(Excerpts from a dataset)
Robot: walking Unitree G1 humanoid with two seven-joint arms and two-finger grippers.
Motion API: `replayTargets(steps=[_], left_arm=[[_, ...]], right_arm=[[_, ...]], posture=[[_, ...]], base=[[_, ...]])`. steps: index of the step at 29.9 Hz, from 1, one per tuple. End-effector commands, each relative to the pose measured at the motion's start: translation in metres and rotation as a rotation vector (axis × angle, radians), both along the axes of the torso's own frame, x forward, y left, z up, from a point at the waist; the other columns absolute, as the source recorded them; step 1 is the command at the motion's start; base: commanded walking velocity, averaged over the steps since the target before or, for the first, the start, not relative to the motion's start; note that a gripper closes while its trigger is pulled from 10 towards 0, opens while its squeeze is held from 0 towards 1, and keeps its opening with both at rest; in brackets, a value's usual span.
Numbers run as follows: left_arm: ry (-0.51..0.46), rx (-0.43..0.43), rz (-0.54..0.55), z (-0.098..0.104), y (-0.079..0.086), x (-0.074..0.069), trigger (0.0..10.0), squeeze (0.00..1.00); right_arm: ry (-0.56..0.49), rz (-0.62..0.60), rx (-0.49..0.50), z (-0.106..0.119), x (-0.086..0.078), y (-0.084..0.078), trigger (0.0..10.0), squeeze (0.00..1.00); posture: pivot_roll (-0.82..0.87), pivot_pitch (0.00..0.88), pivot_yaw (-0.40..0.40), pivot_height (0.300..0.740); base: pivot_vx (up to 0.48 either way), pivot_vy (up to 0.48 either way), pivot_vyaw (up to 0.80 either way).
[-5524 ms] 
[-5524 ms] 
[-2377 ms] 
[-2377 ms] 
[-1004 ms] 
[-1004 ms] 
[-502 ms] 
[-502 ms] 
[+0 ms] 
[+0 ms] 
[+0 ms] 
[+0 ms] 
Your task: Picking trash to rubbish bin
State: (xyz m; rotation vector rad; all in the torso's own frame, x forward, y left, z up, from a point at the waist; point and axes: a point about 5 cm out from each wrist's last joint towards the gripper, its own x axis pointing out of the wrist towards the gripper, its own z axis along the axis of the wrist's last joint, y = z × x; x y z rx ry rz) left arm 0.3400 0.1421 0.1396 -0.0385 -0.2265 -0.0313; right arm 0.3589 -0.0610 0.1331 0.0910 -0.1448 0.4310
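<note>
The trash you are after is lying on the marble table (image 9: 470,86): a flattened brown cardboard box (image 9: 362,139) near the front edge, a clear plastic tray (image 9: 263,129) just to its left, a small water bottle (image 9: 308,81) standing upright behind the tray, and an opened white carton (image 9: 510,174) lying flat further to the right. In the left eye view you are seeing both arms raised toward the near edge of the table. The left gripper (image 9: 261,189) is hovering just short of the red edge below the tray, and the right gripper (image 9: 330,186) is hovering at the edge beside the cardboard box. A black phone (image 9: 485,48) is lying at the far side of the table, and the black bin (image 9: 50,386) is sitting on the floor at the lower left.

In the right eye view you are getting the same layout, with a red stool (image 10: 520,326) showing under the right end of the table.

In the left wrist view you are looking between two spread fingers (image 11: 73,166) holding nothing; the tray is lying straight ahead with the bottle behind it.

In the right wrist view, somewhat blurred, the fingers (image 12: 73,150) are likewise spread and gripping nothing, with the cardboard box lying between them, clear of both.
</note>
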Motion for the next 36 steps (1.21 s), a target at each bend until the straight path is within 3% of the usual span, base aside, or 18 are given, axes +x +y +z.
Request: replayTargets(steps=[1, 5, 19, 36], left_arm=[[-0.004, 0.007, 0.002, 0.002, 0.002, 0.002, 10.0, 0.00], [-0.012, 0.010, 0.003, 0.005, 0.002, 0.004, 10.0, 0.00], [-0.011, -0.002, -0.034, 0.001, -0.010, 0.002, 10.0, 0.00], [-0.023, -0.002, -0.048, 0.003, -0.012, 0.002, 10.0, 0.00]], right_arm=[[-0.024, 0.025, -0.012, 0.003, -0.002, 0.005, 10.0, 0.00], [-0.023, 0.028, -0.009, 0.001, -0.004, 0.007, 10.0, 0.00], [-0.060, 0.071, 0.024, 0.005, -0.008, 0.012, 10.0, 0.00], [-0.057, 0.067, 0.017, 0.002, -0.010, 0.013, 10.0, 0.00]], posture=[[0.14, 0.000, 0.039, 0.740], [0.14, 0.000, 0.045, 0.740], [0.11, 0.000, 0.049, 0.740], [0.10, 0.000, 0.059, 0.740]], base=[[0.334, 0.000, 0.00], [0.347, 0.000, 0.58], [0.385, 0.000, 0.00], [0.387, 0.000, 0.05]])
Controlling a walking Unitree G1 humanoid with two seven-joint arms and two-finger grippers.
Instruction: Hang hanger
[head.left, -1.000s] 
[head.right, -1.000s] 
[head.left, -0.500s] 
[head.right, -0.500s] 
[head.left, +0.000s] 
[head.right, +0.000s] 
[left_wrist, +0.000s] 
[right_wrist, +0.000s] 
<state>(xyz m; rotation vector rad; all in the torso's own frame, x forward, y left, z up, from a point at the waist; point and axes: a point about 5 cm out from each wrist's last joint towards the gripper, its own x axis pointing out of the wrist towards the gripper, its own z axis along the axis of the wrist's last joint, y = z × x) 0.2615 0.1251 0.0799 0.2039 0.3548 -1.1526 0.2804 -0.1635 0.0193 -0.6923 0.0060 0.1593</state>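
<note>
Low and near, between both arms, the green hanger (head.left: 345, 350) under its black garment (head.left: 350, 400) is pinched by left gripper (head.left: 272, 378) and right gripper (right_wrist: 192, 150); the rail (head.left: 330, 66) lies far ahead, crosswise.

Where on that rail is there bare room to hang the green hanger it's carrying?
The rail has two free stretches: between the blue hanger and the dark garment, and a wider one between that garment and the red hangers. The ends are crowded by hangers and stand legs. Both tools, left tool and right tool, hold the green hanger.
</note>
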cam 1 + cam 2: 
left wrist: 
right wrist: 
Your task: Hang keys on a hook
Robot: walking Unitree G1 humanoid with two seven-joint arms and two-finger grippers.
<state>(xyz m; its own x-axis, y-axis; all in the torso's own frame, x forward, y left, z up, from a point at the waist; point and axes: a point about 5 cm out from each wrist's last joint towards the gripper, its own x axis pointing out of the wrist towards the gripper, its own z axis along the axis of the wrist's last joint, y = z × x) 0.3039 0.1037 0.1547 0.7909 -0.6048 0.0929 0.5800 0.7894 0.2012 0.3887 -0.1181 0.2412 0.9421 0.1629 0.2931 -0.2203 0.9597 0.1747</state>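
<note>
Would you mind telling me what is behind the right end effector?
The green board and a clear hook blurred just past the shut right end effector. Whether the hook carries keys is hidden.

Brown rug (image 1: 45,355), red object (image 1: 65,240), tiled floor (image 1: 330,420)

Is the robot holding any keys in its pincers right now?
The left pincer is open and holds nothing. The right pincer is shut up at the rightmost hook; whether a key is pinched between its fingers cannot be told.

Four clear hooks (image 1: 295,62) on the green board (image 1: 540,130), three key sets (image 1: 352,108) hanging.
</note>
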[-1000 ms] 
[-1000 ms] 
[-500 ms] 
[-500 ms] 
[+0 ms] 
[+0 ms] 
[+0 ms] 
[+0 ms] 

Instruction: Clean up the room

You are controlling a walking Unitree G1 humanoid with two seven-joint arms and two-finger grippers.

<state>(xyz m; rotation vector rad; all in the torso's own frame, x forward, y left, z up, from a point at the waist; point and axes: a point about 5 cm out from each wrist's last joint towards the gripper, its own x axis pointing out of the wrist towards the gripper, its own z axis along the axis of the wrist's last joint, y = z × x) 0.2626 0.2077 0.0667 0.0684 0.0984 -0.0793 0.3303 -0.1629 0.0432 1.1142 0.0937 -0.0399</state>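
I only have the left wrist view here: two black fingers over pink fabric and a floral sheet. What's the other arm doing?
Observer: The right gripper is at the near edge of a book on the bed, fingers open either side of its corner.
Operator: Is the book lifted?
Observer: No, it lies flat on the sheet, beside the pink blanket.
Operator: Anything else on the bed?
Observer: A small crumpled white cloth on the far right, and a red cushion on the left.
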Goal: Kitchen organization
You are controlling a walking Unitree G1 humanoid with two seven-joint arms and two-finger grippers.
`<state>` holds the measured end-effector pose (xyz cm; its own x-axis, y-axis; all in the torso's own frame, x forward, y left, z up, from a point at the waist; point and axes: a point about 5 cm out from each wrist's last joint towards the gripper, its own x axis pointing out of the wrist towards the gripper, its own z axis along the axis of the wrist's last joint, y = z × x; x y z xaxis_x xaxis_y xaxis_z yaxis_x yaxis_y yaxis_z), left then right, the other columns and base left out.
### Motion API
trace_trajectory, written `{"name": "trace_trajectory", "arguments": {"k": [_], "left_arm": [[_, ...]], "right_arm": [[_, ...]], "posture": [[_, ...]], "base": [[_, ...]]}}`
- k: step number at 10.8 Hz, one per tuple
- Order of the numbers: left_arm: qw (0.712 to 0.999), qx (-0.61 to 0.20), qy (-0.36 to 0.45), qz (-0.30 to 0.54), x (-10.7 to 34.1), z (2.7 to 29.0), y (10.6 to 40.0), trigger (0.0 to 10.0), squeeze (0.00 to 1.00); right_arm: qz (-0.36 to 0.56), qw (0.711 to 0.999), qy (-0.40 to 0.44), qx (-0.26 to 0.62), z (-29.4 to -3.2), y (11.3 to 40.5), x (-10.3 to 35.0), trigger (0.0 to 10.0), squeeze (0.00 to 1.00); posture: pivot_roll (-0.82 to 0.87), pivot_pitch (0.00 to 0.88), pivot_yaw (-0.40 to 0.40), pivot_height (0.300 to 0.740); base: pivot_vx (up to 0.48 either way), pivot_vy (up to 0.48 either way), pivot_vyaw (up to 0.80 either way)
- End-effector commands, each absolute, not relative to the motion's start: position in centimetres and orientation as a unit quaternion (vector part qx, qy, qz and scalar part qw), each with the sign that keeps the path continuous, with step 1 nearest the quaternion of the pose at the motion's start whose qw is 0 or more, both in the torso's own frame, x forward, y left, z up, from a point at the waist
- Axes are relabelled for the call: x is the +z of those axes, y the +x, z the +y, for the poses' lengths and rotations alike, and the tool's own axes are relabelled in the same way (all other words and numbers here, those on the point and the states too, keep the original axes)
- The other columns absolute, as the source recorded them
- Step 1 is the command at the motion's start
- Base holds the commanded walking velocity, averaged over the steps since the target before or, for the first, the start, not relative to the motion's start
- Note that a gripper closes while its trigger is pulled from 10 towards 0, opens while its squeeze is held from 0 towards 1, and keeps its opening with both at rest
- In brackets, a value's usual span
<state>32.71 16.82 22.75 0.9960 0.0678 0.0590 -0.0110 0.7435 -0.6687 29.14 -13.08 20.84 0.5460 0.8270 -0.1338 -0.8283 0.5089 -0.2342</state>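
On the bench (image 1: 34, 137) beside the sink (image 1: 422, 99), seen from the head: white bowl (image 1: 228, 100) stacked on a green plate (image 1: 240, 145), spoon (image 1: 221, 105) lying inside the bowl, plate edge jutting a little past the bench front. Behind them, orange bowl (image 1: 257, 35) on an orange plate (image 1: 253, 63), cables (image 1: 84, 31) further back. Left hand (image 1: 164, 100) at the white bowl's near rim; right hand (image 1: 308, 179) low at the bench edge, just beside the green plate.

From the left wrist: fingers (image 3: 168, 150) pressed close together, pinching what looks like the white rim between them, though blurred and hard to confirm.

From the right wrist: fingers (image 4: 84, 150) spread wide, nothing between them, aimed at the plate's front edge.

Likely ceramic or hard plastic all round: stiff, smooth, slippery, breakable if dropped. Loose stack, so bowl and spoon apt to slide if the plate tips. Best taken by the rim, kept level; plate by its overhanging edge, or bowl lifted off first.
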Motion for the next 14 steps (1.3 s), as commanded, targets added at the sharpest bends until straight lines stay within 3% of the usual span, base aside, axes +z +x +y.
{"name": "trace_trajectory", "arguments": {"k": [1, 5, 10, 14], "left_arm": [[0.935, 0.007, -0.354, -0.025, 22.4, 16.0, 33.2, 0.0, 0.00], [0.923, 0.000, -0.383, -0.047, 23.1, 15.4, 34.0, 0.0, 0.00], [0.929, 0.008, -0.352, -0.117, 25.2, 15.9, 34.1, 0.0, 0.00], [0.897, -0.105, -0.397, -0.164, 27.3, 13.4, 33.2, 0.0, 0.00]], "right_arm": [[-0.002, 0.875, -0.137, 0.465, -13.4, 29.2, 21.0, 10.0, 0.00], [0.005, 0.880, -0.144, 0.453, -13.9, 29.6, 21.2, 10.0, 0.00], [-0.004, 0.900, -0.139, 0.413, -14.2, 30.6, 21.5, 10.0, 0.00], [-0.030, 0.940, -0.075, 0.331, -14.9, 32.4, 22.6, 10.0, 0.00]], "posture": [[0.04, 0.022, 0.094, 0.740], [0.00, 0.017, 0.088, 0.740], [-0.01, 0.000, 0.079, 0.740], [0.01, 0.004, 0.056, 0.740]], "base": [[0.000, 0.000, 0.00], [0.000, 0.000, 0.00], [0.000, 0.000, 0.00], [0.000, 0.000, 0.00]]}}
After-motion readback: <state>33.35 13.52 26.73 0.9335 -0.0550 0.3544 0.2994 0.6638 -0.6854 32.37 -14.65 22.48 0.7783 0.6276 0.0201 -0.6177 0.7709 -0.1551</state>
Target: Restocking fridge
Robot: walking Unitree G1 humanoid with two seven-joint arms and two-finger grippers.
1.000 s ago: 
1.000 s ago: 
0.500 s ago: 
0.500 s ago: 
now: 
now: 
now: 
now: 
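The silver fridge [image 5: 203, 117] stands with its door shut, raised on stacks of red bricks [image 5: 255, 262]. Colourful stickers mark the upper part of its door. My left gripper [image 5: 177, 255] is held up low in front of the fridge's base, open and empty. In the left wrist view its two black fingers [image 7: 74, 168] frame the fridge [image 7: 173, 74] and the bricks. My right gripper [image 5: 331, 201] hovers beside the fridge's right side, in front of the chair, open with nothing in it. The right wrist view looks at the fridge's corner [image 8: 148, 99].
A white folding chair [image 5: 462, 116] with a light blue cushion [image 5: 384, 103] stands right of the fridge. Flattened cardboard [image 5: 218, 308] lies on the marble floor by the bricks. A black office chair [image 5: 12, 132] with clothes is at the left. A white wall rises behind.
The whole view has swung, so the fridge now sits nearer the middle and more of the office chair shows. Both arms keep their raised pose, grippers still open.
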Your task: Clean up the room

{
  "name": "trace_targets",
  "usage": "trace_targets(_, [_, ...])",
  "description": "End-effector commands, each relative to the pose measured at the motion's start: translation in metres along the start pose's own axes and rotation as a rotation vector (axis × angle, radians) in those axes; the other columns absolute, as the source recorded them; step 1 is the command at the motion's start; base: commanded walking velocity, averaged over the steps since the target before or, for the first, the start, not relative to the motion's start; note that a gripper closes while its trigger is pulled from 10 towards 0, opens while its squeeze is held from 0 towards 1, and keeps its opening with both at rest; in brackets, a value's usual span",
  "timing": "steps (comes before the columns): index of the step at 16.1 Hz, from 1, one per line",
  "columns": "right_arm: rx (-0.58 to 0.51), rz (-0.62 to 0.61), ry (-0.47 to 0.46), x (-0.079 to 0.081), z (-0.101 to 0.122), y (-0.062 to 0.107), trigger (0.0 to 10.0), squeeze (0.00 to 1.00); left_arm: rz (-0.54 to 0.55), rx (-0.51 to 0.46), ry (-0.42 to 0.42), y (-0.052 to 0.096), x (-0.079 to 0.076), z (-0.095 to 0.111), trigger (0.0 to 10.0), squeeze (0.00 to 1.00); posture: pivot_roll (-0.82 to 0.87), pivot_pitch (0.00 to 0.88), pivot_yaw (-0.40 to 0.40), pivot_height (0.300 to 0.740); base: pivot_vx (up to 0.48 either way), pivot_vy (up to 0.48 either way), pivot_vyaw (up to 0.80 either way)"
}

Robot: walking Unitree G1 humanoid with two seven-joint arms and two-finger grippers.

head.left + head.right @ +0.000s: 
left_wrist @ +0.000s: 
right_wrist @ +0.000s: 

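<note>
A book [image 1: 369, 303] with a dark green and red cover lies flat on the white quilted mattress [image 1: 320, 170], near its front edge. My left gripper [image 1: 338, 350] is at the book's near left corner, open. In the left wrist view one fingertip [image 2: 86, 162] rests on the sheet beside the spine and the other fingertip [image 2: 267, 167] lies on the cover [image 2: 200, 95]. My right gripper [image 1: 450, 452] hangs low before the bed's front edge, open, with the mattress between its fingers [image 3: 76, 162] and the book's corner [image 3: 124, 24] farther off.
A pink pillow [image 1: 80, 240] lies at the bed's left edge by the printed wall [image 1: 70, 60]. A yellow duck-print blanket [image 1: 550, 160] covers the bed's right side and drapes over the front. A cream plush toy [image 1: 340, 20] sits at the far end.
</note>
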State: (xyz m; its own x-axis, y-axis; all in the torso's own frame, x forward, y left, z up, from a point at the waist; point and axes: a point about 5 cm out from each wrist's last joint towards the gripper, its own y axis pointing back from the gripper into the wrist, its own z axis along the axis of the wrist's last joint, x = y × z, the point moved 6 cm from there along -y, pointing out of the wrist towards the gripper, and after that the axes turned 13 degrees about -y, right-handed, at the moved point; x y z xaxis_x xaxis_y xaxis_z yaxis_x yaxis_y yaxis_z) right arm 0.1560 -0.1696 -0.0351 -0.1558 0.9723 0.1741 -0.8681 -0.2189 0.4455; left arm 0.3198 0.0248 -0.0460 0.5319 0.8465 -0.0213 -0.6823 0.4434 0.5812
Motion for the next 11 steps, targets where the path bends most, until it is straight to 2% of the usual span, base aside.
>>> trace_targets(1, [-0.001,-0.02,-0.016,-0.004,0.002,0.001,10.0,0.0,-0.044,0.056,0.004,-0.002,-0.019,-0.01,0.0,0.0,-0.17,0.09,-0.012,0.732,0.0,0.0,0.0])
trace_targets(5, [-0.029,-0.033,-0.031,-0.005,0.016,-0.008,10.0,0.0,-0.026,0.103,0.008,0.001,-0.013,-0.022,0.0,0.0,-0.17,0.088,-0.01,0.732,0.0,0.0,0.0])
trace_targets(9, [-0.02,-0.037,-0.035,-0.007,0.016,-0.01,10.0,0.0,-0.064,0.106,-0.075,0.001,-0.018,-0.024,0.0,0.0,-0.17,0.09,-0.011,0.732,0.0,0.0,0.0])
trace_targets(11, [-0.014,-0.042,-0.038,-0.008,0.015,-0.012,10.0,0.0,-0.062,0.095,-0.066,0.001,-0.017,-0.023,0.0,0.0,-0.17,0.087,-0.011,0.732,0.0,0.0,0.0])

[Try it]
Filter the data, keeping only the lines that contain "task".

[Answer space]
Your task: Picking trash to rubbish bin
Your task: Hang keys on a hook
Your task: Clean up the room

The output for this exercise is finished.